Gosto desta zona, para onde vim morar uma semana depois de ter chegado ao Luxemburgo, corria o ano de 1985. A minha casa ficava a dois passos do matadouro, que só cessou a sua atividade em 1997. Mais tarde, foi utilizado como armazém para um monte de coisas. Nele foram instalados os serviços de desporto municipais e foi aí que o primeiro skatepark da cidade abriu as portas.

Diz o município no seu sítio web que esta jornada portas abertas faz parte de um vasto programa de valorização e revitalização pré-obras da Schluechthaus com o objetivo de testar as ideias e as preferências recolhidas no âmbito de uma consulta dos cidadãos sobre a utilização futura deste espaço, organizada… em setembro de 2019. Certo é que ninguém parece saber de que «vasto programa de valorização e revitalização» se trata nem o que se pretendia exatamente testar com esta simpática jornada.

Os terrenos onde se situa o velho matadouro pertencem ao município e gozam de uma excelente situação geográfica no sul da capital. São cerca de 2,5 hectares, espaços verdes incluídos, na proximidade dos grandes eixos rodoviários, de diversos estabelecimentos escolares e de uma futura urbanização ecológica, a dita Porta de Hollerich, da qual se fala há anos. Que belos terrenos! É por serem tão apetecíveis que aguardo com expetativa o caderno de encargos do futuro concurso de arquitetos com vista às ditas obras de desenvolvimento urbano do velho matadouro. Devia ter sido apresentado ao conselho municipal o outono de 2021.

Estão já a ver os tubarões do imobiliário a afiar os dentes e a babarem-se, não estão?

A perspetiva de os edifícios do velho matadouro desaparecerem do mapa enche-me de tristeza. Se tal acontecer, desaparecerá também a história industrial, urbana, cultural e artística que lhe está associada. Esta memória, inclui a história do grafíti e das várias gerações de artistas que a construíam desde os tempos da ilegalidade nos princípios da década de 80 até ao reconhecimento do grafíti como forma de expressão artística de pleno direito. Grandes artistas como Sumo, Spike, Stick, Alain Welter e muitos mais, uns daqui e outros de fora, viveram este espaço como lugar privilegiado de encontro e de criação. Aqui se formaram novas gerações de artistas. O velho matadouro é um lugar único na Europa e isso deveria bastar para que fosse protegido contra a cobiça especulativa.

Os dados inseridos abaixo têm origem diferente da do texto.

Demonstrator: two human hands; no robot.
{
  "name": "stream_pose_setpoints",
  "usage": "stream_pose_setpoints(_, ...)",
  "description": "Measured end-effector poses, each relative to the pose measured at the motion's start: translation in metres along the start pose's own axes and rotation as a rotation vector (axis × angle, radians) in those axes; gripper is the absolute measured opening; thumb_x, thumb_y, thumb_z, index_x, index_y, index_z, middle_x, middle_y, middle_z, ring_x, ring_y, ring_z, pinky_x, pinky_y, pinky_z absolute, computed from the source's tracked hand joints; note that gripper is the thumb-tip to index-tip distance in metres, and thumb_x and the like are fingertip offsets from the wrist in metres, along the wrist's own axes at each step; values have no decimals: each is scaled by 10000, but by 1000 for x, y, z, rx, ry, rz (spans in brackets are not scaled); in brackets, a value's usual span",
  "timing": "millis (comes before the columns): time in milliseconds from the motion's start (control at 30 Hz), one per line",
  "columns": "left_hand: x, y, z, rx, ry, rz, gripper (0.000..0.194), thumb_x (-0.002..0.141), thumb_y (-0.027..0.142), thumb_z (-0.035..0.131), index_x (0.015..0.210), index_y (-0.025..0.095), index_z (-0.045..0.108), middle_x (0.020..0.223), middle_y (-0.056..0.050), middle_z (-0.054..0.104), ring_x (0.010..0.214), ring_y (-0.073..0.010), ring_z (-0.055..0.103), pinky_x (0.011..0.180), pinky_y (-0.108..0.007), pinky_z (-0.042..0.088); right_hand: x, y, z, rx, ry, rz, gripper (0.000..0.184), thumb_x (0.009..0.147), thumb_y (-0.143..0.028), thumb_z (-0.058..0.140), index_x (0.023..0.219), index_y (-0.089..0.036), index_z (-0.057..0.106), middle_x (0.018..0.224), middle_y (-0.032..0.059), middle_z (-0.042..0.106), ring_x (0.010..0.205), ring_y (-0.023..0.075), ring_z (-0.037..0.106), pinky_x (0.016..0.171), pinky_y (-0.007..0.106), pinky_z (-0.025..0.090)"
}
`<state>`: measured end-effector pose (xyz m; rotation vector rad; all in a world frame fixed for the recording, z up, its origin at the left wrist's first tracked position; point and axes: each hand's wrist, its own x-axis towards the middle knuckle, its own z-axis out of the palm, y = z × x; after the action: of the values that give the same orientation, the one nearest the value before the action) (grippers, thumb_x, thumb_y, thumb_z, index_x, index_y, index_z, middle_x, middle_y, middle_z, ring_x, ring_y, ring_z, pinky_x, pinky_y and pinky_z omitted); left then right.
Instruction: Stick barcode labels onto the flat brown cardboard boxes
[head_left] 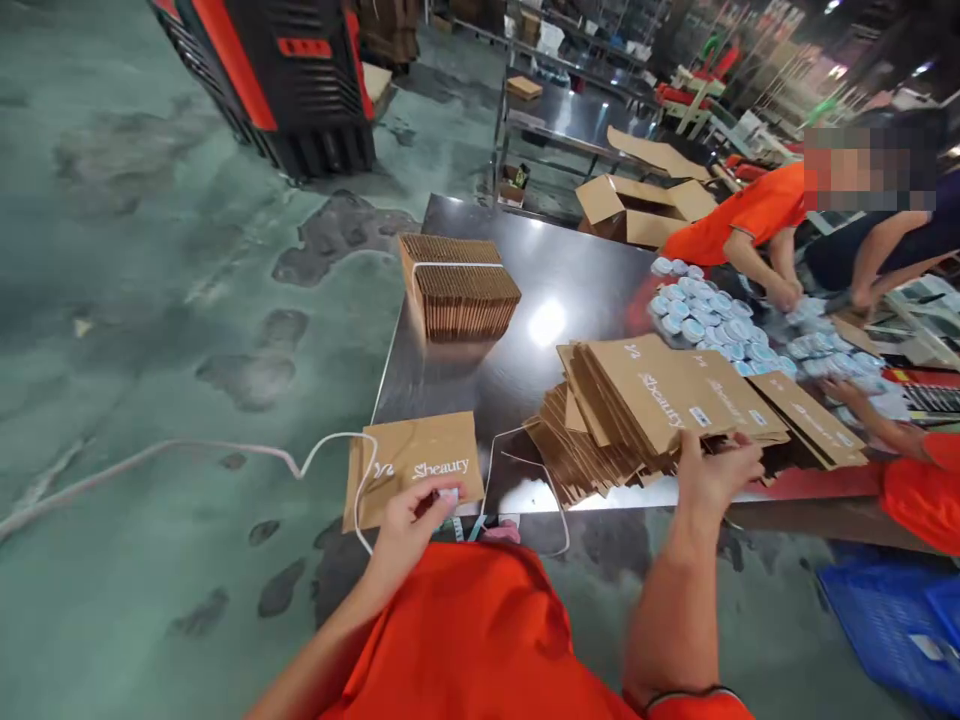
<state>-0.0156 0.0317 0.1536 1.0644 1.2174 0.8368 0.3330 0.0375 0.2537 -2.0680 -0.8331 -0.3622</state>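
My left hand (411, 522) is closed in a pinch on a small pale sticker-like piece (450, 494). It is over the near edge of a flat cardboard carton (420, 450) printed "Sbeauty", which lies at the table's left front corner. A white strap (367, 475) loops across that carton. My right hand (712, 478) has its fingers closed on the near edge of a flat cardboard carton (660, 385) on top of a leaning pile. White labels (700, 416) show on the pile's upper cartons.
A strapped bundle of flat cartons (461, 285) stands on the metal table (540, 245). Many round white packs (705, 315) lie at the right, with co-workers' hands (784, 290) among them. A blue crate (892, 610) is at lower right; an open box (645, 210) is beyond the table.
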Motion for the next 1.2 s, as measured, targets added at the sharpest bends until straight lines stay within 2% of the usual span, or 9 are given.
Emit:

Os edifícios do velho matadouro, renovados na medida do estritamente necessário, poderiam ser também uma solução para problemas que o município teima em não querer resolver: a falta de ateliês para artistas plásticos, músicos, atores, bailarinos, etc. profissionais e amadores; a falta de salas para a vida associativa e de bairro; a falta de espaços efetivamente livres para os jovens, um café e um restaurante para todos, uma sala de espetáculos, etc. Com as paredes exteriores livres para o grafíti. Tudo isto gerido pelos próprios interessados, claro.

O município inspirar-se facilmente nos muitos exemplos de reabilitação de velhos edifícios industriais que existem pela Europa fora. Aqui ao lado, em Trier, a EKA é um deles. A belíssima Unperkekt Haus, em Essen, é outro. A incrível UFA Fabrik, em Berlim, outro. Mas não. Não só não só não se inspira, como fez com que um projeto com uma filosofia semelhante, Hariko, partisse para outro município, Esch-Alzette. É, pois, de temer que assistamos a breve trecho a mais um crime no matadouro: a sua substituição por mais uma urbanização moderna, limpinha, aborrecida e sem alma tão ao gosto da atual maioria que governa a cidade.

A menos que as forças vivas da nação acordem rapidamente. Acordem, seus palermas!

Eduarda Macedo

Esta publicação é da responsabilidade exclusiva do seu autor.